How to complete this task: Repeat exactly the lines from the line containing "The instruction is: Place" to the last line of the listing, including both.

Available data:
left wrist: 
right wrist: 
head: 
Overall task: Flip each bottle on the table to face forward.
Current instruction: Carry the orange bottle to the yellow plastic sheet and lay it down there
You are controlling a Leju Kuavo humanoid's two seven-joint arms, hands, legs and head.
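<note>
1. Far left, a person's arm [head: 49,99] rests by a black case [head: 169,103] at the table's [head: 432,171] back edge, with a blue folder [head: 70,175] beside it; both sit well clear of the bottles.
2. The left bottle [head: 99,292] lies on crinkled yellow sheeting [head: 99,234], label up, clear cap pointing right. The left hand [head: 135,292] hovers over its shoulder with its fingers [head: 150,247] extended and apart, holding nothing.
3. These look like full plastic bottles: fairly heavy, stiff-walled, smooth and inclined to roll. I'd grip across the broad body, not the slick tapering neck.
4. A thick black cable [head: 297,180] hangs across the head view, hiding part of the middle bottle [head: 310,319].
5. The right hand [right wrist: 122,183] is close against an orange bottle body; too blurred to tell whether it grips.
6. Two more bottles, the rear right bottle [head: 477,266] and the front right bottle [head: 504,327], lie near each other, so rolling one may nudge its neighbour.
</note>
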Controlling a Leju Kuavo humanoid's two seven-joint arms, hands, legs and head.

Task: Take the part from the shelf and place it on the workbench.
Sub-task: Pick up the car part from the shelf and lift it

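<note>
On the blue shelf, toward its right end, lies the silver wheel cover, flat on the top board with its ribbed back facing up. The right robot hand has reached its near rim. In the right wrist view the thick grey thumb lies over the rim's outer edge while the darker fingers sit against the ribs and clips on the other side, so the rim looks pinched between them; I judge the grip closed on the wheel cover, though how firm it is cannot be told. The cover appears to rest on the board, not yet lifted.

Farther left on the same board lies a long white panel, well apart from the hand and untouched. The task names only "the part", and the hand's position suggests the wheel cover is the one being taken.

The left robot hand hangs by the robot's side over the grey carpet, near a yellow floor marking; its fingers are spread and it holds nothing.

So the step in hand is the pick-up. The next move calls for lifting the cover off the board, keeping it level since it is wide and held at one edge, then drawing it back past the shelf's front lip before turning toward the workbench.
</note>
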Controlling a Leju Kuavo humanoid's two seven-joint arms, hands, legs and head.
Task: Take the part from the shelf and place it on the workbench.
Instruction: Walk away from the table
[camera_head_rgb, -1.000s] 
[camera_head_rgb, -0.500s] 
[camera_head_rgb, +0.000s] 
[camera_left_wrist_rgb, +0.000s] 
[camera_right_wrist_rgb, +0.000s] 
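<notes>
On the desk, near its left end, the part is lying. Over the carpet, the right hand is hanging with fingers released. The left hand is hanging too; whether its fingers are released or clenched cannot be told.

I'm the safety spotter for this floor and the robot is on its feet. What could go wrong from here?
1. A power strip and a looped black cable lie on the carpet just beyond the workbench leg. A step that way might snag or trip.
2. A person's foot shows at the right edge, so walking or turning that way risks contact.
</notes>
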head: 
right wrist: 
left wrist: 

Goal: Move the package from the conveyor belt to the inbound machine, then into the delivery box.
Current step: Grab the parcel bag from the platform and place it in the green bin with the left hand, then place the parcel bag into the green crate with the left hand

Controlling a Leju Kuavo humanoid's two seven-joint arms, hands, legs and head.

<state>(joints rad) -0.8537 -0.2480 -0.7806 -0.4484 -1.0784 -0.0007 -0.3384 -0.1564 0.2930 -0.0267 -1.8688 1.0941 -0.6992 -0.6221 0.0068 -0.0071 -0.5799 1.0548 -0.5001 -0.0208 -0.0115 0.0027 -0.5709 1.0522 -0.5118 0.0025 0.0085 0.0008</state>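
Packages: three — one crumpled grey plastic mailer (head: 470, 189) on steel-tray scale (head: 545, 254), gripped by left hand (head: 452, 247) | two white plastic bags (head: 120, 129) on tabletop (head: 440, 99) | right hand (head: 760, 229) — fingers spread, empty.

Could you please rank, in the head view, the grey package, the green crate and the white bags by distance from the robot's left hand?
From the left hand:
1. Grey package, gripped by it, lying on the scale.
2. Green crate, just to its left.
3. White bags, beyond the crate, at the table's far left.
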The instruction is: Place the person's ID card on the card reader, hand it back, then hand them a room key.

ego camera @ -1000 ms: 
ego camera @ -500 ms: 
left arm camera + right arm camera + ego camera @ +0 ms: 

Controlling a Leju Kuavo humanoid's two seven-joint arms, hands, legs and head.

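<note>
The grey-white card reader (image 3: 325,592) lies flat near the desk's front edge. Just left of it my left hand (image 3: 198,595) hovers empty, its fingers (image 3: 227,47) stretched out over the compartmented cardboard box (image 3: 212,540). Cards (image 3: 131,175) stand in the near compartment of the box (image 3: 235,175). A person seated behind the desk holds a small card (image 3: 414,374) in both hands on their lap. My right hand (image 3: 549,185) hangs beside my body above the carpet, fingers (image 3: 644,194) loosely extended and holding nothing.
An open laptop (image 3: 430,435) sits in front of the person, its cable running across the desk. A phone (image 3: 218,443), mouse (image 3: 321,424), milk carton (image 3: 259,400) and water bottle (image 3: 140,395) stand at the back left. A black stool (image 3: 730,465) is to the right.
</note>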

Solution for this task:
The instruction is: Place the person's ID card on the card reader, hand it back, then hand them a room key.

ego camera @ -1000 ms: 
ego camera @ -500 ms: 
left arm camera + right arm camera + ego camera @ +0 ms: 

Controlling a Leju Kuavo humanoid's two seven-joint arms, hands, legs and head.

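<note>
The grey-white card reader (image 3: 325,592) lies flat near the desk's front edge. Just left of it my left hand (image 3: 198,595) hovers empty, its fingers (image 3: 227,47) stretched out over the compartmented cardboard box (image 3: 212,540). Cards (image 3: 131,175) stand in the near compartment of the box (image 3: 235,175). A person seated behind the desk holds a small card (image 3: 414,374) in both hands on their lap. My right hand (image 3: 549,185) hangs beside my body above the carpet, fingers (image 3: 644,194) loosely extended and holding nothing.
An open laptop (image 3: 430,435) sits in front of the person, its cable running across the desk. A phone (image 3: 218,443), mouse (image 3: 321,424), milk carton (image 3: 259,400) and water bottle (image 3: 140,395) stand at the back left. A black stool (image 3: 730,465) is to the right.
</note>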

The given answer completes the exercise.